Abandonner la thèse
à vingt ans la métaphore du corps politique infecté au XVIe siècle n’était pas seulement le titre d’un projet de thèse à avorter, mais aussi le pôle absurde autour duquel je tournais avec plus ou moins d’assurance ;
tourner avec plus ou moins d’assurance autour d’un pôle absurde est une activité qui se pratique sans aucune résistance et en suivant simplement le principe d’inertie qui conduit chaque vie, pour peu qu’on la laisse faire, à se maintenir en orbite autour d’un projet qu’elle ne cherche même pas à atteindre ;
je veux dire par là que la métaphore du corps politique infecté au XVIe siècle n’était pas l’horizon effectif d’une recherche réelle que j’aurais simplement abandonné après quelques années d’efforts infructueux, mais qu’elle était, cette thèse, dès le départ un échec et une ruine ;
plusieurs années donc j’ai maintenu dans le champ périphérique de ma vision ma thèse comme une cataracte existentielle et, plus tard, quand ma thèse a été abandonnée avec soulagement et culpabilité, je l’ai rapidement remplacée par autre chose afin de ne surtout pas sortir du mouvement rectiligne uniforme qui fait de mon existence une trajectoire nette et sans bavure ;
il faut reconnaître à Einstein et à son concept d’espace-temps le mérite de nous avoir donné le pouvoir d’aller tout droit tout en tournant ;
n’est-ce pas le formidable pouvoir de l’existence que de ne surtout pas s’infléchir soi-même mais de préférer infléchir la forme même de l’espace, la géométrie même du temps, pour donner l’illusion d’une désorientation de soi là où il n’y a qu’une reconfiguration continuelle des coordonnées de la chambre spatio-temporelle où notre existence a lieu ?

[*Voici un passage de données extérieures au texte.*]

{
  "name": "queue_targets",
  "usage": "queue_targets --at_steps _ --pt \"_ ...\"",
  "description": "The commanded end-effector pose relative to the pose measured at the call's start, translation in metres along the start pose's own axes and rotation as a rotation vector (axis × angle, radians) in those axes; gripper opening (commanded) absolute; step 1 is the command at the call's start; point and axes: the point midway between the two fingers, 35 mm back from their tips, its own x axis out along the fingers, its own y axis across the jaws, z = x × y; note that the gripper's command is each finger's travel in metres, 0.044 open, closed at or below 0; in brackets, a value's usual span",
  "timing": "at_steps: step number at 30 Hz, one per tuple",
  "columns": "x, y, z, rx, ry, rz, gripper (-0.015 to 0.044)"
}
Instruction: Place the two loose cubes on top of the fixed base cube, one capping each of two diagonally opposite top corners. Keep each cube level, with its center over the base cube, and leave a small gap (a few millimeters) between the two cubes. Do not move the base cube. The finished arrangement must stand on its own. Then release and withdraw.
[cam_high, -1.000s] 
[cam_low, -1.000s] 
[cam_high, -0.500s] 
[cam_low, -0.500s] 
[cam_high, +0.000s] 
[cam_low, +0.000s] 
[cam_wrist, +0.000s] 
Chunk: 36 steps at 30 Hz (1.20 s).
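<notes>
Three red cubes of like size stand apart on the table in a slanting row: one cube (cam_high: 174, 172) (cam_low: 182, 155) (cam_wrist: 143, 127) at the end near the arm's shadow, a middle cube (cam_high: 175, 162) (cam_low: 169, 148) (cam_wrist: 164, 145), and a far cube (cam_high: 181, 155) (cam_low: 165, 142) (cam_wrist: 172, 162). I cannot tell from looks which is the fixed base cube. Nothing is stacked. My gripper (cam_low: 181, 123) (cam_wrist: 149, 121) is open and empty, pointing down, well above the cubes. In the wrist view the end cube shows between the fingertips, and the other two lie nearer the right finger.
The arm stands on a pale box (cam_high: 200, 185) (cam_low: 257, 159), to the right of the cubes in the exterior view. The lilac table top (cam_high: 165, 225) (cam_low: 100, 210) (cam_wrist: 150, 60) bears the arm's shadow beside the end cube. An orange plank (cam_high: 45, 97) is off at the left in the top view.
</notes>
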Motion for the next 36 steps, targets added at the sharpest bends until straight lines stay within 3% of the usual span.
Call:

les effondrements locaux me poussent parfois à espérer le retour du solide espace newtonien, espace au sein duquel nous nous orientons sans être les impuissantes victimes d’une géométrie molle et capricieuse ;
mais non, j’ai toujours été sous la coupe de l’espace et sous la coupe du temps, roi et reine d’un pays que je croyais pouvoir conquérir en le traversant, mais que j’abandonne simplement comme tout voyageur abandonne de A à Z la région qu’il visite, comme j’ai abandonné ma thèse à peine l’avais-je commencé, comme j’ai abandonné mon premier amour, à peine avait-il commencé, comme j’ai abandonné ma grand-mère à peine avait-elle commencé à mourir et comme j’abandonnerai sans doute encore tout ce qui commencera quelque part en moi ;
d’ailleurs la métaphore du corps politique telle qu’elle se pratiquait dans la pensée en XVIe siècle ne servait pas autre chose qu’à cela : récit des abandons successifs qui suivent la constitution d’un corps déjà mourant, histoire du pouvoir, qui n’est qu’une manière spécifique de s’abandonner, puisque cielleux qui gouvernent sont gouverné.es par le pouvoir lui-même, comme une géométrie qui déciderait à l’avance que la somme des angles du triangle de la puissance est égale à 180° ;
à chaque peste le même dispositif visant à quadriller l’espace disponible pour les corps produisait, dans ma thèse, les mêmes effets pratiques et théoriques, et conduisait au même procès jusqu’à abandon complète des charges faute de preuves ;
quand donc j’ai définitivement abandonné ma thèse il y a quelques années, j’ai « mis à bandon » comme disait les anciens français du dictionnaire, c’est-à-dire « laissé au pouvoir de. » et même si ce « de. » provoque en moi une indéfinissable angoisse, semblable à celle qui me touche quand j’attends un.e inconnu.e dans un café, j’éprouve aussi une grande consolation à l’idée que ma thèse abandonnée quelque part pourra être, à la manière des écharpes perdues que de bonnes âmes attachent aux mobiliers urbains, retrouvée par quelqu’un.e qui en fera quelque chose ou qui n’en fera rien : comme si la courbure de l’espace m’avait certes fait basculer loin de mon projet initial, mais avait aussi rapproché, par un formidable effet de ressac, un esprit qui se trouvait, avant cette marée, à plusieurs années lumières et que cet esprit impuissant, voué lui aussi aux vent, mêmes les plus faibles, découvrait dans la métaphore du corps politique infecté au XVIe siècle un horizon nécessaire, bien que temporaire, à la poursuite de son propre mouvement rectiligne uniforme.